On-screen, a map shows each existing Subway store, with population rings around it
that indicate the surrounding market potential for that store. Competitor locations have also
been programmed into the system and are shown on the same map. This shows Subway where
there are holes without restaurants. Then the population in those “hole” areas is studied for
demographics and compared to the customers of a successful Subway nearby. By the time the
store development team visits potential sites in person, they have truly done their home-work.
Large MCOs now operate their own food think tanks and idea centers, keeping an eye
on retail and supermarket trends to predict how these might shape the foodservice industry.

GUIDELINES FOR SITE SELECTION

The location of a restaurant is the bridge between your target market and your concept.
And yet, as long as there’s a vacant building and a willing investor, there will be hot debate
about the true importance of site selection. Some experts feel that as long as the restaurant is
located in the “right” area of a city, with a strong economic base, the actual site doesn’t matter
as much—that unique food and beverage offerings and good service will attract customers,
even to a less obvious location. Others are not so optimistic. For the time being, let’s agree that,
at the very least, the restaurant’s concept and location must fit each other. This also means that,
as certain things about the location change, the concept must often change to adapt.

The location selected will have an impact on:


 The type of customer
 Construction or remodeling costs
 Investment requirements by lending institutions
 Local ordinances, state and federal laws
 Availability of workers
 The option to sell alcoholic beverages
 Parking availability and accessibility
 Occupancy costs: rent, taxes, insurance, and so on

Study your own neighborhood, and you’ll probably find a few restaurants that seem to
thrive despite less-than-optimum locations. Most information, however, indicates the reverse: A
good location is crucial to survival and success.
At this point, we will list some important guidelines for selecting a site. If any one of
these conditions exists, proceed with extreme caution. Your business survival may be at risk if
they are not handled properly.

Zoning Restrictions. Zoning ordinances must allow your specific type of operation to do
business at this location and must also permit adequate parking on or near the property. Do not
waste time and money attempting to get a variance, which is a long and costly procedural
struggle with your city or county. Likewise, if there are restrictions on the sale of alcohol, look
elsewhere. Unless your concept warrants absolutely no need to serve beer, wine, or drinks
(during regular hours or for private functions), you most definitely restrict your profits when you
limit yourself with a liquor prohibition.

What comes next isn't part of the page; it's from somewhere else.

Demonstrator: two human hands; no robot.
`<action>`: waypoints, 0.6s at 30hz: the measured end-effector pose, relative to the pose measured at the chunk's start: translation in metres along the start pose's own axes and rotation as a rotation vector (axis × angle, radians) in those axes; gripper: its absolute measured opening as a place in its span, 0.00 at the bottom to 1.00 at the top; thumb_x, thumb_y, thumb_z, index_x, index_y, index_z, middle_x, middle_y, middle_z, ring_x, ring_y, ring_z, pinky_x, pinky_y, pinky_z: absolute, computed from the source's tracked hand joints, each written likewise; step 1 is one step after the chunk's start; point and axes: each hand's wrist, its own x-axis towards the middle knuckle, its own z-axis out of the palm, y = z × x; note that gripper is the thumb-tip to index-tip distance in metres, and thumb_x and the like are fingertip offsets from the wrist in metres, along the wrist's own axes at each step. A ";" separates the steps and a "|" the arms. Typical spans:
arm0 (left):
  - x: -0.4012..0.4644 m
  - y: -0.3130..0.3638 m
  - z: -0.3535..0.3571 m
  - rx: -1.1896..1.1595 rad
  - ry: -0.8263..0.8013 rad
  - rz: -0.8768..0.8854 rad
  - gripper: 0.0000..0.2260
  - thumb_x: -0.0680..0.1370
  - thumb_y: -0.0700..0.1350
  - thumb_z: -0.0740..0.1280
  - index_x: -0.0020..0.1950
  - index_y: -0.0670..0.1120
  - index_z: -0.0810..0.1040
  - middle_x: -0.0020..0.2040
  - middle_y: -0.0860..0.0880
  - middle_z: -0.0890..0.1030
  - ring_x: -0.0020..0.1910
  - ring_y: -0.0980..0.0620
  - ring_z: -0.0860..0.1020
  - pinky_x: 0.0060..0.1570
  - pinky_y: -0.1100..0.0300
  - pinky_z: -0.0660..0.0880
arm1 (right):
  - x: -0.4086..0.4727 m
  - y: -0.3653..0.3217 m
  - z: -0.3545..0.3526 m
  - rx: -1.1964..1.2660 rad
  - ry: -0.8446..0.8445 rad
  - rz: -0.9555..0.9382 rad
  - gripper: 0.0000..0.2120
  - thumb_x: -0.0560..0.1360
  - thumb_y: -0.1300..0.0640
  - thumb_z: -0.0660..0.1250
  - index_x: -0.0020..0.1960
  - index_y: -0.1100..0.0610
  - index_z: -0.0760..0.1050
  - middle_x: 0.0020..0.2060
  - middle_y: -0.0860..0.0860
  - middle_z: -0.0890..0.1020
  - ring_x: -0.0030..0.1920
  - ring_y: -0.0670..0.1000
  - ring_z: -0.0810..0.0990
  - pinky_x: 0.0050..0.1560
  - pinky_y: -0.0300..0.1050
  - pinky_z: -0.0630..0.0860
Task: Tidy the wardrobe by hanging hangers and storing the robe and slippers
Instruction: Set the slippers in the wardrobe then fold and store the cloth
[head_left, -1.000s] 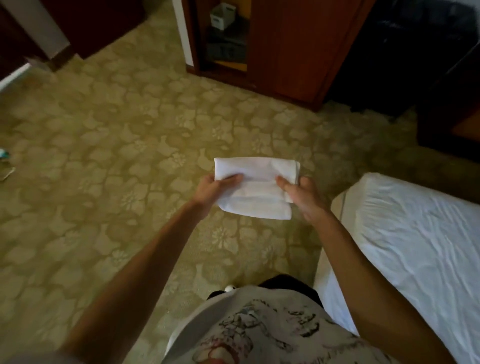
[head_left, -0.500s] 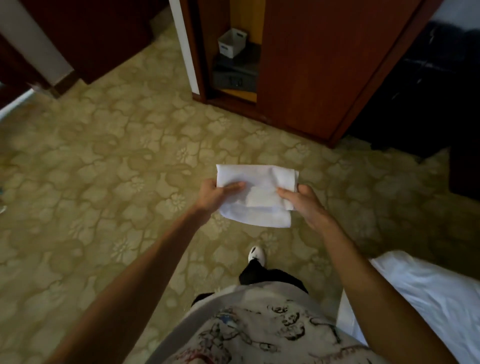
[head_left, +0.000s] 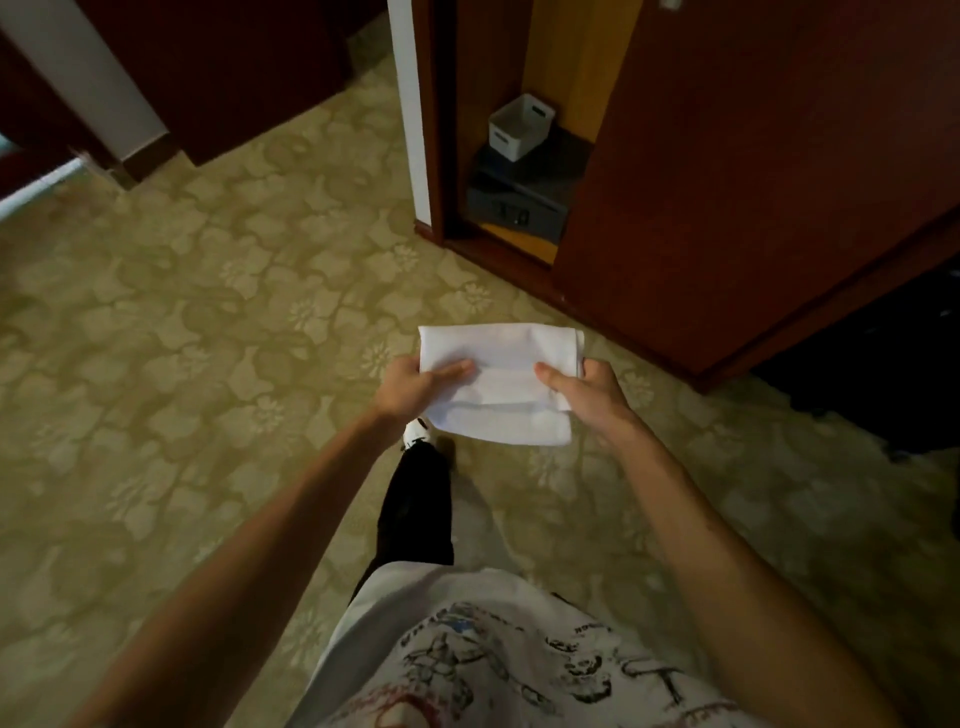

Small or Oddly Shaped Lot or Building. If the parking area isn’t big enough or easily
accessible, you’re asking for trouble. Can the lot meet the basic city parking requirements?
(They are typically stringent, as discussed in detail in Chapter 4.) Can people drive in and out of
the area as easily as they can park? Do garbage trucks have enough space to empty your
Dumpster? Also avoid narrow frontage to the street. You want people to be able to see the
place!
There is no perfect shape for a restaurant space, but some configurations do work better
than others for maximizing the total number of seats for the square footage. Even the way the
building is placed on the lot determines whether you’ll constantly be opening and closing
window coverings at certain times of day because of glare or direct sunlight annoying the
customers. Get professional design advice before you commit to an unusual space or site.

Short-term Lease. Do not lease for less than five years, with one five-year option after that.
Generally, short-term rental agreements prohibit most restaurants from realizing their potential.
Also, beware the shopping center pad site, which requires that you pay rent plus a percentage
of profit based on monthly sales to the owner or Management Company of the center. Can you
handle the added expense?

Low Elevation. This is seldom a consideration, but it should always be. Elevation affects
gravity, and gravity affects drainage away from the building. A good site is environmentally
friendly. It will minimize your sewage backup, plumbing, and grease interceptor problems. It
does not require extraordinary modifications to get good water pressure throughout the building.
Also, find out if the property is located in the floodplain of an adjacent river or creek, which may
make insurance difficult or expensive to obtain.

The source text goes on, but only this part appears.